__Exercise details__
Find the line containing "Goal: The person" in the entries below. Restate it and each line after it, word for word, up to and including the line containing "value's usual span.".

___ Given information

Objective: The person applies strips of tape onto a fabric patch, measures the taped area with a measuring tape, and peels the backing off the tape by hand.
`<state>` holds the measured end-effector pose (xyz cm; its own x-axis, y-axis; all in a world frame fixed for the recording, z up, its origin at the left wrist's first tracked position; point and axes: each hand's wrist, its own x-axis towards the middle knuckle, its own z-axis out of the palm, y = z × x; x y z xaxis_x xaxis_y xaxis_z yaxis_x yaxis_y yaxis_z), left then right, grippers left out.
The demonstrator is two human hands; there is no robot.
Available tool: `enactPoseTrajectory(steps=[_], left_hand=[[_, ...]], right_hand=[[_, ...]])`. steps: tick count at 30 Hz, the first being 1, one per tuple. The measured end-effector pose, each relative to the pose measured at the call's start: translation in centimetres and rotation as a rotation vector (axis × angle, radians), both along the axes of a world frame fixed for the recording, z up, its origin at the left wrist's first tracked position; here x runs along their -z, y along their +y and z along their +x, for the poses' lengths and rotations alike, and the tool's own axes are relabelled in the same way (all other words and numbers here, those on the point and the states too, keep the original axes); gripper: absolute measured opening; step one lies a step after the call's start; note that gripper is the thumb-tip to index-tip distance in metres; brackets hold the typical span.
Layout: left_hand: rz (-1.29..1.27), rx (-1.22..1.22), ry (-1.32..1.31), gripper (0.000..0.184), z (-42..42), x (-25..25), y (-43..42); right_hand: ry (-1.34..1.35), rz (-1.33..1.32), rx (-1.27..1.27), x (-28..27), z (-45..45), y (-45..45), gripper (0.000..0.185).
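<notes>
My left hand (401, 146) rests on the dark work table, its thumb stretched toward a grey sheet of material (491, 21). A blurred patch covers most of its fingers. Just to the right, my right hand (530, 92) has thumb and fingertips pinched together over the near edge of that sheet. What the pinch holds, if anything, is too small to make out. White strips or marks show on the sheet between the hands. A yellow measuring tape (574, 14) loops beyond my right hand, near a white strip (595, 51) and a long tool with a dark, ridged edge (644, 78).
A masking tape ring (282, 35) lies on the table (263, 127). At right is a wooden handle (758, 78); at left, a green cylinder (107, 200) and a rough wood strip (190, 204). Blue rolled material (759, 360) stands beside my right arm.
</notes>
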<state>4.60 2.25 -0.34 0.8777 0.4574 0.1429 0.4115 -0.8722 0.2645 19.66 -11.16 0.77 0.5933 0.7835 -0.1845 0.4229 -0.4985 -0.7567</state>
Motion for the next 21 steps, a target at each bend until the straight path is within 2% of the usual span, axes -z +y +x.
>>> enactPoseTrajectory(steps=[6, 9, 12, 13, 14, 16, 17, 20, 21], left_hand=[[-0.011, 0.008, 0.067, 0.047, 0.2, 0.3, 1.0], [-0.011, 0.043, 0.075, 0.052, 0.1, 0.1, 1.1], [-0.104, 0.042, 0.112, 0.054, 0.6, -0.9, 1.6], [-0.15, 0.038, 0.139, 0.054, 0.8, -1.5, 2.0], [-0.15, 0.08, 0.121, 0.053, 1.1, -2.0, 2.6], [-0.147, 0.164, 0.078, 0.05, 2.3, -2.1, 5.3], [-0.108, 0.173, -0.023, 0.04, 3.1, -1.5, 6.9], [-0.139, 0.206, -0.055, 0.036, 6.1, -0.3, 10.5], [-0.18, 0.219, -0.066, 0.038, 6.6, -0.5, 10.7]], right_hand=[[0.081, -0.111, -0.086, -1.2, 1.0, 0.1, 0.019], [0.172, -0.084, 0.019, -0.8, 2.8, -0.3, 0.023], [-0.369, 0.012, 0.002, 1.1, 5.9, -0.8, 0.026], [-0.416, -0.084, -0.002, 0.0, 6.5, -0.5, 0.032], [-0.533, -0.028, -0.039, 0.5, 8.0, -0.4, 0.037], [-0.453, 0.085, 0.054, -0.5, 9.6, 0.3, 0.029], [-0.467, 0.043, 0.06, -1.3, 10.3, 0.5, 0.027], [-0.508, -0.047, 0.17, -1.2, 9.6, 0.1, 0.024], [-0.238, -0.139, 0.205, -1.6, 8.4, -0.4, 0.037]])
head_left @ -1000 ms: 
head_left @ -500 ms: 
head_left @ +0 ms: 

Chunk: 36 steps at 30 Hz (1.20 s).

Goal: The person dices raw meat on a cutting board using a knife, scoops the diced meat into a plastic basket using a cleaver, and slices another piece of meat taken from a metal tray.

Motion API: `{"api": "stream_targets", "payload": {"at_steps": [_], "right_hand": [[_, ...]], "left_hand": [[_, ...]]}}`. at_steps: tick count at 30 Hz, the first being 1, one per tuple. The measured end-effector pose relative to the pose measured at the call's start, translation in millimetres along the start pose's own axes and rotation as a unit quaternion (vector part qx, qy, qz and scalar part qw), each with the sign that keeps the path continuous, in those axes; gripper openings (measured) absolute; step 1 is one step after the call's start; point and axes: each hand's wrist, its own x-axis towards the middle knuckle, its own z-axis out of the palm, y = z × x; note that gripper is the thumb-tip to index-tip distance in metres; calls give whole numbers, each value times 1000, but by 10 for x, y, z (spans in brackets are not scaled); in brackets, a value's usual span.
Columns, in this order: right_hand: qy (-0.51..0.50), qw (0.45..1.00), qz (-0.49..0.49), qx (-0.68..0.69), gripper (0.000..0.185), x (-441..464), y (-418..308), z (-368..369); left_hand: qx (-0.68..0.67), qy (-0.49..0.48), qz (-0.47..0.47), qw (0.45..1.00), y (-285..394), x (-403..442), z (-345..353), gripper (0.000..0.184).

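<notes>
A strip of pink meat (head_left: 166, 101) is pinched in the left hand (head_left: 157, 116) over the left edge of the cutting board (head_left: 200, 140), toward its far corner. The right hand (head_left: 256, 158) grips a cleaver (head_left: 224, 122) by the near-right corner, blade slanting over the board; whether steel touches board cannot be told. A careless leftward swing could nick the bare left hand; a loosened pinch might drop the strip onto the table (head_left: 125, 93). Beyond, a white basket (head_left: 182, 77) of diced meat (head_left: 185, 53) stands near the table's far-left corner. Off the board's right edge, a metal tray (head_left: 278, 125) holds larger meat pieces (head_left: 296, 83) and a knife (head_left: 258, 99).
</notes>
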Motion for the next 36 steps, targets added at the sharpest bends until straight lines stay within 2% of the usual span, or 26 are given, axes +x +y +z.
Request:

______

__Result for this task__
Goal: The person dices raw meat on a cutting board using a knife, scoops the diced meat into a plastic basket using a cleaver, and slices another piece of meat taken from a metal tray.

Motion API: `{"api": "stream_targets", "payload": {"at_steps": [_], "right_hand": [[_, ...]], "left_hand": [[_, ...]]}}`. at_steps: tick count at 30 Hz, the first being 1, one per tuple. The measured end-effector pose relative to the pose measured at the call's start, translation in millimetres along the start pose's own axes and rotation as a unit quaternion (vector part qx, qy, qz and scalar part qw), each with the sign that keeps the path continuous, in those axes; gripper openings (measured) absolute; step 1 is one step after the call's start; point and axes: each hand's wrist, its own x-axis towards the middle knuckle, its own z-axis out of the palm, y = z × x; note that gripper is the thumb-tip to index-tip distance in metres; calls give whole numbers, each value times 1000, but by 10 for x, y, z (spans in brackets are not scaled); in brackets, a value's usual span.

The exercise is now finished.